• PROBLEM STATEMENT: Only the lines from the top of the data through the one with "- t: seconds" are to be written out, each exactly as it stands.

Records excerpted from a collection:
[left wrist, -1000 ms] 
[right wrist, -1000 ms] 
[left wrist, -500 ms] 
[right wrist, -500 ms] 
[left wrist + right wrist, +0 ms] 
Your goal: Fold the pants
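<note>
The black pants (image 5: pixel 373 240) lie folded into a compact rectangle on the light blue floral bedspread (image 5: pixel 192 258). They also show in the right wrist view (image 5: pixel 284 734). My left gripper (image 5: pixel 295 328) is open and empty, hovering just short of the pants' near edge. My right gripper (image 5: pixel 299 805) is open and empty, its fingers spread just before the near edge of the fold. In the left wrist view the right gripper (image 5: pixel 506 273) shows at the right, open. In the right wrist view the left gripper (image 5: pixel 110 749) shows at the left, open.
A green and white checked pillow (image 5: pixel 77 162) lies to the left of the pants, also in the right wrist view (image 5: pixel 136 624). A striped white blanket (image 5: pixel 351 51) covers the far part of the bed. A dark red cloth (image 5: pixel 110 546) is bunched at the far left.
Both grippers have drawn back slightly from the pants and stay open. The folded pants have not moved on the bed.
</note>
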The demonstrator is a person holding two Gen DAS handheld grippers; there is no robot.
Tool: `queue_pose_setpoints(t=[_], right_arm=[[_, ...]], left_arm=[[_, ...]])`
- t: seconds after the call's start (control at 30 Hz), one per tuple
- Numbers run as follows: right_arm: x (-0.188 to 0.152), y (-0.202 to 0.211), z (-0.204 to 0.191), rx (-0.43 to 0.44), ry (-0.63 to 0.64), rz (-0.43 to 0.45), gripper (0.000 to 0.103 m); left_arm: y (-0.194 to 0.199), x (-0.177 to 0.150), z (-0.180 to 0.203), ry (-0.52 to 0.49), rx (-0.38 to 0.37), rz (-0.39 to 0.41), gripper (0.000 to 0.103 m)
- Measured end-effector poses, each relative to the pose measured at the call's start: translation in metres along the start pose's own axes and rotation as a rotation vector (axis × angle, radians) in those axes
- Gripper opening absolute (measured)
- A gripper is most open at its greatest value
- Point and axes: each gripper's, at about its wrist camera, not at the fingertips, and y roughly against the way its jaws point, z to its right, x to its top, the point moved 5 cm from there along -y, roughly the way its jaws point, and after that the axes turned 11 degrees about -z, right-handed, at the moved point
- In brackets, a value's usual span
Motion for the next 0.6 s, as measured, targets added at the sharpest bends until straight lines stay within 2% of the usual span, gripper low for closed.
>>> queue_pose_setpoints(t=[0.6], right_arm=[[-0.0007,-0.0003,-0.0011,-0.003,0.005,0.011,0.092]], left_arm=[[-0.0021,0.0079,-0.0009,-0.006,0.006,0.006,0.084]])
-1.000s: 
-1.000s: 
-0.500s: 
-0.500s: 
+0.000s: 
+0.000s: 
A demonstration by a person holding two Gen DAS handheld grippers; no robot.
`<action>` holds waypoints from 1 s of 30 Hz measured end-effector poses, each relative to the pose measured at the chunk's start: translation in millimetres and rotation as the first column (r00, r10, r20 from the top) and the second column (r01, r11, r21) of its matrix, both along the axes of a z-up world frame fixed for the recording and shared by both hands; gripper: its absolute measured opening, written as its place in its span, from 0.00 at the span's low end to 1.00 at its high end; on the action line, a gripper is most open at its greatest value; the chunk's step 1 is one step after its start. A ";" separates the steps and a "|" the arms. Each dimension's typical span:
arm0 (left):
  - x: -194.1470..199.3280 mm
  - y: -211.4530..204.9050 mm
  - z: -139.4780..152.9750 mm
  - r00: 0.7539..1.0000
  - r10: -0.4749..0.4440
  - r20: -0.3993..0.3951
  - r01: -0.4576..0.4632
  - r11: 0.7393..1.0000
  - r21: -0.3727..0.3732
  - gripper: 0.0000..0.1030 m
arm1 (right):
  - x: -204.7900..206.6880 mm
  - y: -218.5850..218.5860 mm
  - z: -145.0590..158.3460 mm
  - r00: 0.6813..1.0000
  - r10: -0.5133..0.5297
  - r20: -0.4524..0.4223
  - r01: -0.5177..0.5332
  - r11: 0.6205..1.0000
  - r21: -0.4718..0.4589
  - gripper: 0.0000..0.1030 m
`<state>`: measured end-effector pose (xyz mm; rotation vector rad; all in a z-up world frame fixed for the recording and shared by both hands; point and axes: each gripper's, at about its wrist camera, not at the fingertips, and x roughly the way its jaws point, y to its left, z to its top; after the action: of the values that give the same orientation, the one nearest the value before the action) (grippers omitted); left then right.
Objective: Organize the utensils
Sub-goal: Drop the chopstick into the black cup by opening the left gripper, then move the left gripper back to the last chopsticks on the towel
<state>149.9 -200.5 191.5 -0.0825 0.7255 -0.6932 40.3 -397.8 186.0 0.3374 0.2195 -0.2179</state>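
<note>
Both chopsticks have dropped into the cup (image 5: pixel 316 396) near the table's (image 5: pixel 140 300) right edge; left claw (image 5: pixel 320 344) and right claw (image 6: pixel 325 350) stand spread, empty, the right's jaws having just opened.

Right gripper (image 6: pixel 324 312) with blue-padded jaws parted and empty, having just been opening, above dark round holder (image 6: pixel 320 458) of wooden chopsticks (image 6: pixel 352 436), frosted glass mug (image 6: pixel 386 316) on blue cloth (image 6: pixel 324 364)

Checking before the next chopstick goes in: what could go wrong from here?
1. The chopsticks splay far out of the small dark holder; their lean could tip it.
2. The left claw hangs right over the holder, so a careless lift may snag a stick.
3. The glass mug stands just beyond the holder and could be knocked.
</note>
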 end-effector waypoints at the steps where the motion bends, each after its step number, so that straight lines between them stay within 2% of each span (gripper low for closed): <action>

• RESPONSE TO THE TASK:
[left wrist, -1000 ms] 
[right wrist, -1000 ms] 
[left wrist, -500 ms] 
[right wrist, -500 ms] 
[left wrist + right wrist, +0 ms] 
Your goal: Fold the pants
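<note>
The black pants (image 5: pixel 373 240) lie folded into a compact rectangle on the light blue floral bedspread (image 5: pixel 192 258). They also show in the right wrist view (image 5: pixel 284 734). My left gripper (image 5: pixel 295 328) is open and empty, hovering just short of the pants' near edge. My right gripper (image 5: pixel 299 805) is open and empty, its fingers spread just before the near edge of the fold. In the left wrist view the right gripper (image 5: pixel 506 273) shows at the right, open. In the right wrist view the left gripper (image 5: pixel 110 749) shows at the left, open.
A green and white checked pillow (image 5: pixel 77 162) lies to the left of the pants, also in the right wrist view (image 5: pixel 136 624). A striped white blanket (image 5: pixel 351 51) covers the far part of the bed. A dark red cloth (image 5: pixel 110 546) is bunched at the far left.
Both grippers have drawn back slightly from the pants and stay open. The folded pants have not moved on the bed.
</note>
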The demonstrator is a person holding two Gen DAS handheld grippers; there is no robot.
Tool: `queue_pose_setpoints(t=[_], right_arm=[[_, ...]], left_arm=[[_, ...]])`
- t: seconds after the call's start (control at 30 Hz), one per tuple

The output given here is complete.